Phase 4 (2020 and onwards) – Greater than US$580M providing incentives at or above the Economic Value to Guyana.
What the
strategy will do
The strategy comes perhaps midway in the National Competitiveness Strategy, promoted by the government as the centrepiece of its medium-term strategy and praised by the private sector for its inclusivity.
The NCS prioritises the modernisation of the four sectors on which our economy has relied for centuries – sugar, rice, forestry, and mining – and identifies five additional sectors with the greatest opportunities for new growth and diversification: nontraditional agriculture, aquaculture, manufacturing, business process outsourcing/information technology, and tourism.

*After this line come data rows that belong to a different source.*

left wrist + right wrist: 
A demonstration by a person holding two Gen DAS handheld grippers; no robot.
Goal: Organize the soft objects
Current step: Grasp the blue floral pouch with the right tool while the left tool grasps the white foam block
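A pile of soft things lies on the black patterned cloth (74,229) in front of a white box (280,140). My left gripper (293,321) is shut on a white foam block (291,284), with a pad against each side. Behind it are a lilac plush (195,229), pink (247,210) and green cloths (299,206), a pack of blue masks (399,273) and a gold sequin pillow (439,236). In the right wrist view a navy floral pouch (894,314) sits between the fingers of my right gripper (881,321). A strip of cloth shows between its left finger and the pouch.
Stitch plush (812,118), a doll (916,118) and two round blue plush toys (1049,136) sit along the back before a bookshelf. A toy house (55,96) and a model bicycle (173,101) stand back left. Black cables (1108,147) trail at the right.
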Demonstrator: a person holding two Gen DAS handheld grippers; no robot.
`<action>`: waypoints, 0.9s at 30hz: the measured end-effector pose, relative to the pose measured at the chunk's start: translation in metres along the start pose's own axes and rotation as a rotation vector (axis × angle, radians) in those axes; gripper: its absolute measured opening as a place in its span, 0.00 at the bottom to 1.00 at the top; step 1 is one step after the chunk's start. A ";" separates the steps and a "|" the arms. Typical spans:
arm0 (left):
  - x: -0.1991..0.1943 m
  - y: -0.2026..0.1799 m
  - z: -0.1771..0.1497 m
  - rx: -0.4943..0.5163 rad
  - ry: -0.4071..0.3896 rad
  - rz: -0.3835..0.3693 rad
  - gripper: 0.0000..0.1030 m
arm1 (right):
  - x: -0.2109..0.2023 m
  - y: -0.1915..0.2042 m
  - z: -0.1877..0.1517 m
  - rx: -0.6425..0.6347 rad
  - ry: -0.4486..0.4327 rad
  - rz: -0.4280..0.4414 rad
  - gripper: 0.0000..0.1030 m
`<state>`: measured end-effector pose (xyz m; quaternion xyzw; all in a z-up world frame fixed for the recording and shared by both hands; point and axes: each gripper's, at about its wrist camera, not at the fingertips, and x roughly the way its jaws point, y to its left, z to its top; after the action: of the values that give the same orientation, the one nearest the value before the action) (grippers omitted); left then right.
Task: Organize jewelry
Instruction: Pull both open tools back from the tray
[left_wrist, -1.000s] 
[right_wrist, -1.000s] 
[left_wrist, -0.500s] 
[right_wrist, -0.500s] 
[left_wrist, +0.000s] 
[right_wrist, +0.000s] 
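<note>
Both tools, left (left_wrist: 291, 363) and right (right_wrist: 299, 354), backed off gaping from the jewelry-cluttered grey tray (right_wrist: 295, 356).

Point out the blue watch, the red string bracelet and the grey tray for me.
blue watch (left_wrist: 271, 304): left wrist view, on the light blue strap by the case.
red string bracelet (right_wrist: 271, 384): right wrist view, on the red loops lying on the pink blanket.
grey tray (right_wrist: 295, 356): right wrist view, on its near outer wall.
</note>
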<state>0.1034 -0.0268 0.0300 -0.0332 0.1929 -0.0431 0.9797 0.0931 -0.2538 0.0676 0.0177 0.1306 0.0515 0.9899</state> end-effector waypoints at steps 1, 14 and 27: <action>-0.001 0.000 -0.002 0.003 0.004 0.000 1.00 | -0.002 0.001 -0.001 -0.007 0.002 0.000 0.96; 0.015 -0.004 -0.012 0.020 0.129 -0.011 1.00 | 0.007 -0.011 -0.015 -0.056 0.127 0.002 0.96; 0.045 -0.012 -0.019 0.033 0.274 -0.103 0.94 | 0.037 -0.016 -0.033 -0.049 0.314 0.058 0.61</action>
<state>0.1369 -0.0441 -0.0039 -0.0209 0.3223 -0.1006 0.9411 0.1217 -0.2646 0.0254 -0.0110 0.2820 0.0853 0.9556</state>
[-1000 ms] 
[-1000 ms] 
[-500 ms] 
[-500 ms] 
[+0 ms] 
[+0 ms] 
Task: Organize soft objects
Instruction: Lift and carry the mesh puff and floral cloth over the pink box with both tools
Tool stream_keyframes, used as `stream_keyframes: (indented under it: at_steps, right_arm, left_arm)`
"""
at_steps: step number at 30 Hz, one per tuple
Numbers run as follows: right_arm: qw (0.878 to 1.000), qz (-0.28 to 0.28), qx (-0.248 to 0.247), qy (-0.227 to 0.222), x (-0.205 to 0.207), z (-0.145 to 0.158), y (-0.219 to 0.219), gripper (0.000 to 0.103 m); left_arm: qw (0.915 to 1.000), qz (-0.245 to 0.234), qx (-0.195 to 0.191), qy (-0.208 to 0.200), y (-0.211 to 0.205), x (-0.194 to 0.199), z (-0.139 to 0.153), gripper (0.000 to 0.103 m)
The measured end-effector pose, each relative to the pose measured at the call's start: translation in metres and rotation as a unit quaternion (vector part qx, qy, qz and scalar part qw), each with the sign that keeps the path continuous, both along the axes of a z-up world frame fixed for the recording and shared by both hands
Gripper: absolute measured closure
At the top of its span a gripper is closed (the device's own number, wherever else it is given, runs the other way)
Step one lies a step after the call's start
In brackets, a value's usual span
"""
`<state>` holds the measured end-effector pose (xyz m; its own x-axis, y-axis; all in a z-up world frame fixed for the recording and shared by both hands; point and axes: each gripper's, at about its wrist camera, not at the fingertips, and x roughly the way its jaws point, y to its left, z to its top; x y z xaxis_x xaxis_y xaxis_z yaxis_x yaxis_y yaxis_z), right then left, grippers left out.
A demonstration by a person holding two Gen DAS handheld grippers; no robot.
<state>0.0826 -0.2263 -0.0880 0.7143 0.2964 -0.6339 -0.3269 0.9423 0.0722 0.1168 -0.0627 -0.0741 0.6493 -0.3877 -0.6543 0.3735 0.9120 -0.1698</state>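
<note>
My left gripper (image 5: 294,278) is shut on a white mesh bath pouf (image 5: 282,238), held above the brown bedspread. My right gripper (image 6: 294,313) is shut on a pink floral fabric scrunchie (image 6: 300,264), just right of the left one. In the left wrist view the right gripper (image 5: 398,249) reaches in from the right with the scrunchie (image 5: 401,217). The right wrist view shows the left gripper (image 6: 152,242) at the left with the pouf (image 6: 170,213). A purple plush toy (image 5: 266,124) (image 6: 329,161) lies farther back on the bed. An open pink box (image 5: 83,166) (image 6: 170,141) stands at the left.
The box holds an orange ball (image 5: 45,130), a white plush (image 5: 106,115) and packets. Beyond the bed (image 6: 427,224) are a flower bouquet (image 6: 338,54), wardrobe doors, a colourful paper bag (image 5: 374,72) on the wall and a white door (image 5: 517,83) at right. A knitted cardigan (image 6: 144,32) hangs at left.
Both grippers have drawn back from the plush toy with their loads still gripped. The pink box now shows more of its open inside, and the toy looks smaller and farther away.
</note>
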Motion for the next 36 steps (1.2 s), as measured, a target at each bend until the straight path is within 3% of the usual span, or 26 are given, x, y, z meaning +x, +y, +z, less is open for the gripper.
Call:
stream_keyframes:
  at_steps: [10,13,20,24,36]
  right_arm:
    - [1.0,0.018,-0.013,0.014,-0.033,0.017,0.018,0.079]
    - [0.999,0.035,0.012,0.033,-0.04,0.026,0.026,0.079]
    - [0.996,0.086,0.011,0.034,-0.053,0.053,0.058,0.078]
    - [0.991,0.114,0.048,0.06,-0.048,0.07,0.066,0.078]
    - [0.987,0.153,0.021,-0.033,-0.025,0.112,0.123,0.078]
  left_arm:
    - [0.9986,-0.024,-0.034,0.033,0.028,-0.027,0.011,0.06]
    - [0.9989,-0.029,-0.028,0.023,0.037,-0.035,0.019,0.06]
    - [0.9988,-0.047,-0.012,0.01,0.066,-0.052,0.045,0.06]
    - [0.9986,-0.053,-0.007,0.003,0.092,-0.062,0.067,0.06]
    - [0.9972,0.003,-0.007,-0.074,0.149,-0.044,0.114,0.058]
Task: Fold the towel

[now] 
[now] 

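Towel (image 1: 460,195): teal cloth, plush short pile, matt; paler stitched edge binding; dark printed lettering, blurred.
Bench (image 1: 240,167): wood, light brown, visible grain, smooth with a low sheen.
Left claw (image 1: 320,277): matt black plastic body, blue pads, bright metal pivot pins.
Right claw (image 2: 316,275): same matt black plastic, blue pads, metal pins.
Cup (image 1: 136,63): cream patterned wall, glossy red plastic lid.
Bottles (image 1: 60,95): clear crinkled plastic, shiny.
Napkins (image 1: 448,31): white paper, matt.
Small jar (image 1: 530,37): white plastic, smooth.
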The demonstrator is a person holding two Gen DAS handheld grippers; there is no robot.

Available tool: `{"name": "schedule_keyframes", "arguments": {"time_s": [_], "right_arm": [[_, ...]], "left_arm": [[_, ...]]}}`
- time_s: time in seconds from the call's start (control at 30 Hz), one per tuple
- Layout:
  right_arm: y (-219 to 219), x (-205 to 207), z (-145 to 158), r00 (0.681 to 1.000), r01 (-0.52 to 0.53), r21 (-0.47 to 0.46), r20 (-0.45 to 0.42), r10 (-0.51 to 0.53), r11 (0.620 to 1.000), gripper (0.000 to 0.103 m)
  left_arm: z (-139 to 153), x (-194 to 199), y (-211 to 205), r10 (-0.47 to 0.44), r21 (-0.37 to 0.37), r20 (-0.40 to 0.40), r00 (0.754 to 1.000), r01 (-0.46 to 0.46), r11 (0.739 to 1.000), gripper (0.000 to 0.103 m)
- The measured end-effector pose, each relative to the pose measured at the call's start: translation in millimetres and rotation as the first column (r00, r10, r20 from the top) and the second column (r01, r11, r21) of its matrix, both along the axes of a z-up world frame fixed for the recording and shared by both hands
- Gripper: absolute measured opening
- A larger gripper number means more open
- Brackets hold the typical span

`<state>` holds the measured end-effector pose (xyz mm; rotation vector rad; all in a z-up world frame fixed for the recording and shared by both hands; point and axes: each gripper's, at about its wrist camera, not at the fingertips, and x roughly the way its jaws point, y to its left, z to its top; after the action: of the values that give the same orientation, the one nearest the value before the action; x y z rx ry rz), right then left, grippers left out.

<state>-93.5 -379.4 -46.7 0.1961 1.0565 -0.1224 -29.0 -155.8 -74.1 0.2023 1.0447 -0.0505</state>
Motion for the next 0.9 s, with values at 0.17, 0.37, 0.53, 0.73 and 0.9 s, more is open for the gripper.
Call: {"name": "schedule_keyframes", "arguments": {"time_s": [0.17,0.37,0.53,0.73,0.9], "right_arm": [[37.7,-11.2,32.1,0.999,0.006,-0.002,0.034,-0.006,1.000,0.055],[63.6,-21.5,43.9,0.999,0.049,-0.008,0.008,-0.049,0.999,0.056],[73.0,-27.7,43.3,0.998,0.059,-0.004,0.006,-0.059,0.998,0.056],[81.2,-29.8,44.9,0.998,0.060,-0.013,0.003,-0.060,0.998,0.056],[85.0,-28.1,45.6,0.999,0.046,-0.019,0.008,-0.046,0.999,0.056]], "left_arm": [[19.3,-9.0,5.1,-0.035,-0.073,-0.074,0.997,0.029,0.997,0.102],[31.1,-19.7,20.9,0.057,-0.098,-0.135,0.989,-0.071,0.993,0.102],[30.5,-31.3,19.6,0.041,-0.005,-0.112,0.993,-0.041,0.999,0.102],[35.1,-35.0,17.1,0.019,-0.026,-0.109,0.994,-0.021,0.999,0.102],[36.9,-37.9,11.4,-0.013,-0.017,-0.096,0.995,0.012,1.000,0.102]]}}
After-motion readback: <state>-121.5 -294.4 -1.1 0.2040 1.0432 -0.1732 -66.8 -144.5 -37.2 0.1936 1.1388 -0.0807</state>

The LCDS has more than just subtle differences with the NCS but these the private sector has so far ignored, at least publicly. Under the LCDS Guyana will:
Invest in strategic low-carbon economic infrastructure, such as a hydro plant at Amaila Falls; improved access to unused, non-forested land; and improved fibre optic bandwidth to facilitate the development of low-carbon business activities.
Nurture investment in high-potential low-carbon sectors, such as fruits and vegetables, aquaculture, and sustainable forestry and wood processing.
Invest in other low-carbon business development opportunities such as business process outsourcing and ecotourism.
Expand access to services and new economic opportunity for indigenous peoples through improved social services (including health and education), low-carbon energy sources, clean water and employment which does not threaten the forest.
Improve services to the broader Guyana citizenry, including improving and expanding job prospects, promoting private sector entrepreneurship, and improving social services with a particular focus on health and education.
Undertakings
To win support for the LCDS, the government is prepared to offer a number of undertakings to enhance operational efficiency, transparency and accountability for the execution of the LCDS. The principal new organisational units and systems include an Office of Climate Change (to coordinate all climate-related activities for the nation), a Low Carbon Strategy Project Management Office (to drive major low-carbon programme priorities), and a Guyana Low-Carbon Finance Authority (to manage forest payments and related investment flows into the country and promote investment efficiency to the benefit of Guyana’s economy). The first two of these will operate within the Office of the President.
And as mentioned in paragraph one, the government says it is prepared to subject the rainforests to globally-verified forest and other land use governance standards and transparent, accountable deployment of forest payments.